[Tutor] Lists of duplicates

Thu Mar 9 00:22:00 EST 2017

On 03/08/2017 12:56 PM, Sri Kavi wrote:
> As part of my learning, I was participating in a discussion at:
> 
> 
> 
> https://discuss.codecademy.com/t/python-lists-of-duplicated-elements/78151
> 
> 
> 
> It’s about making a function that returns a list of lists, with each list
> being all of the elements that are the same as another element in the
> original list.
> 
> 
> 
> function([1, 2, 3, 4, 1, 1, 2, 3]) should return [[1, 1, 1], [2, 2], [3,
> 3], [4]]
> 
> 
> I wrote and submitted the following function:
> 
> def sublist_duplicates(lst):
>     sublists = []
> 
>     for item in set(lst):
>         sublists.append([item] * lst.count(item))
> 
>     return sublists
> 
> lst_of_duplicates = [1, 2, 10, 3, 4, 1, 's', 2, 3, 1, 4, 's']
> 
> print sublist_duplicates(lst_of_duplicates)
> 
> A participant told me that that'll grind into a near-halt if there are many
> different elements, for example range(1_000_000) (1 million unique values,
> so it checks the whole list (length 1 million) for the count, a million
> times, a total of 1000 billion operations…
> 
> 
> I thought he was right.

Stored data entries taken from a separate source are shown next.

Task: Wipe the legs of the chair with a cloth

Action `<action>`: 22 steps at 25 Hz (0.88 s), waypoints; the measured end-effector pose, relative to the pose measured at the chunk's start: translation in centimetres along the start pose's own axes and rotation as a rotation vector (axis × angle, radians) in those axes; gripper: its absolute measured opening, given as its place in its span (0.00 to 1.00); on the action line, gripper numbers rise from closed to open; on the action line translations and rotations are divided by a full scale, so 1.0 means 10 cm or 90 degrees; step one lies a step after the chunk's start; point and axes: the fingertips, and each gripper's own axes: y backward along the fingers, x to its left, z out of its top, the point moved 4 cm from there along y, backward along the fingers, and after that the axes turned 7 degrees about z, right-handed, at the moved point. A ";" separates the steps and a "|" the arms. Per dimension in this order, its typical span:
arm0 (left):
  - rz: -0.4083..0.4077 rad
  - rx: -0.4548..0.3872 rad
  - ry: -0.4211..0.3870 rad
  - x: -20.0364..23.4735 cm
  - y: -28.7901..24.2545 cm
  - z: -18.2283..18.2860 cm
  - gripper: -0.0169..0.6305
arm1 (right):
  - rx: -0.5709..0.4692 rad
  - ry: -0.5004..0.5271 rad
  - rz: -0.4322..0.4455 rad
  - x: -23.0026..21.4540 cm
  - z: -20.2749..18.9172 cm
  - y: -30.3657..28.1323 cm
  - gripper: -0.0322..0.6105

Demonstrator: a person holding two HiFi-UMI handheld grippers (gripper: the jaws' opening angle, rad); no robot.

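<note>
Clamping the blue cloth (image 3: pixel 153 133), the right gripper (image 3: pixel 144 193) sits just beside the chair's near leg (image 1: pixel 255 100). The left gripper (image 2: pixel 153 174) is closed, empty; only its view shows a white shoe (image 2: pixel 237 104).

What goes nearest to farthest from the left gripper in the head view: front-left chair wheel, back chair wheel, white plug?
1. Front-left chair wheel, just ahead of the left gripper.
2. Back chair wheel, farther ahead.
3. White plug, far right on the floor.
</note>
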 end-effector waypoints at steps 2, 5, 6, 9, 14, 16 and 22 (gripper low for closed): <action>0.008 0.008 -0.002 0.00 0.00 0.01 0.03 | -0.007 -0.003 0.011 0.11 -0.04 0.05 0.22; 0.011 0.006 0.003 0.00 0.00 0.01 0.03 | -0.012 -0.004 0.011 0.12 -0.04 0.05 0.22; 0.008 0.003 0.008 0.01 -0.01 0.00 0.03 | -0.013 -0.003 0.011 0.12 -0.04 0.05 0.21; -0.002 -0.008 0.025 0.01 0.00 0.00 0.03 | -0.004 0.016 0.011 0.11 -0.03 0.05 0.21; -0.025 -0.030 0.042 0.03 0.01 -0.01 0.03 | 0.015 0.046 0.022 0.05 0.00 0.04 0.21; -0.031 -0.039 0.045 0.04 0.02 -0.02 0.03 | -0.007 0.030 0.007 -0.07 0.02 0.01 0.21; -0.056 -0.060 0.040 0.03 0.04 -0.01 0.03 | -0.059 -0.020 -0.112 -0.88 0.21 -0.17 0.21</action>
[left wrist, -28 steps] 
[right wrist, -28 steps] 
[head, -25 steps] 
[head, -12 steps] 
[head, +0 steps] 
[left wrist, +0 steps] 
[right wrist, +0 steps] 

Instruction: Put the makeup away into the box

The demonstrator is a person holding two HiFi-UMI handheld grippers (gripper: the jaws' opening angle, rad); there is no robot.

I wrote another version of the function, this time
> using collections.Counter.
> 
> from collections import Counter
> 
> def sublist_duplicates(lst):
>     counts = Counter(lst)
>     sublists = [[k] * counts[k] for k in counts]
>     return sublists
> 
> _lst = list(range(1000000))
> 
> import timeit
> 
> time = timeit.timeit("sublist_duplicates(_lst)", setup = "from __main__
> import sublist_duplicates, _lst", number=1)
> 
> print("Number of elements in the list: {}".format(len(_lst)))
> print("Execution time of the function: {} seconds".format(round(time, 2)))
> 
> I found that the first version works better with a small list, but the
> second version outperforms the first one when it’s given a considerably big
> list of data.
> 
> 
> I’m asking for your comments on these two functions. I’m not even sure if
> this is how it should be coded.

Well, my thought was to go for simple. collections.Counter is really
designed for this, so why not?

First decompose problem:
1. count occurrence of elements in a list
2. emit a list of element/count pairs, each pair as a list
   repeating the element "count" times as long as count is
   at least two ("elements that are the same as another element")
3. decide if problem constraints warrant optimization

without getting into 3 (there were none in the problem statement),
here's what came to mind, looks a lot like your second solution:

import random
import collections

# generate some sample data to work on:
nums = [random.randint(1,10) for _ in range(50)]
print("list to process:", nums)

counted = collections.Counter(nums)
print("counts:", counted)

countlists = [[item] * counted[item] for item in counted if
counted[item] > 1]
print("countlists: ", countlists)

When I ran this I got:

list to process: [2, 6, 1, 2, 2, 5, 6, 6, 10, 2, 3, 8, 6, 6, 4, 2, 8, 2,
1, 1, 8, 4, 3, 5, 6, 6, 6, 4, 5, 1, 1, 8, 6, 3, 6, 10, 2, 7, 9, 4, 3, 6,
2, 4, 10, 4, 5, 1, 2, 7]
counts: Counter({6: 11, 2: 9, 1: 6, 4: 6, 3: 4, 5: 4, 8: 4, 10: 3, 7: 2,
9: 1})
countlists:  [[1, 1, 1, 1, 1, 1], [2, 2, 2, 2, 2, 2, 2, 2, 2], [3, 3, 3,
3], [4, 4, 4, 4, 4, 4], [5, 5, 5, 5], [6, 6, 6, 6, 6, 6, 6, 6, 6, 6, 6],
[7, 7], [8, 8, 8, 8], [10, 10, 10]]

notice value 9 missing from result line, as the count was only 1.